Y la presión. Y la carga emocional y moral de los resultados, de la competencia primero con su propio cuerpo, cuando su anatomía falla ante lo que el cerebro exige, y después en las justas que enfrenta antes de empezar a competir seriamente. Los atletas son tan artistas como los estudiantes de arte, y por eso son distintos, más maduros, más responsables que el estudiante común.

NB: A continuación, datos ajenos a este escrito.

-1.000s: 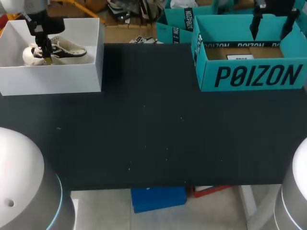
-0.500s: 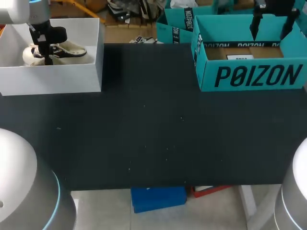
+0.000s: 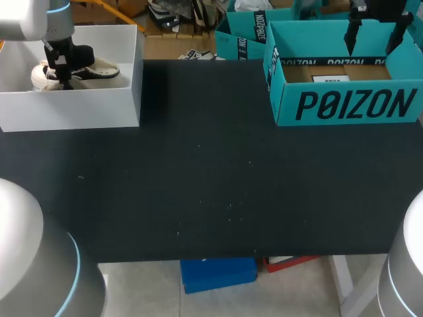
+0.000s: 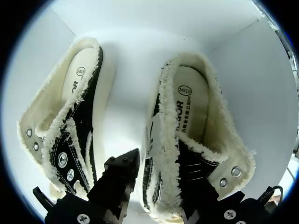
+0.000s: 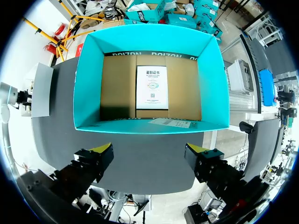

Todo esto y más lo resume una medalla de oro, de plata o de bronce, es verdad. Pero el fulgor de ellas, como ocurre con el sol que solapa con su luz a las estrellas, enmascara esa historia de capítulos intensos, de escalones cada vez más altos que el galardón tapa, y tal parece que ese instante es justamente sólo ese instante... del modo que el joven piensa que el viejo siempre lo fue y que nunca fue joven como ahora lo es él. Una instantánea no abarca una sucesión de instantes.

Claro que el corazón a relieve que en el reverso de la medalla olímpica deberíamos hallar resumiría ese periplo extenuante y recompensador. Pero aún así nos preguntamos… ¿sería suficiente?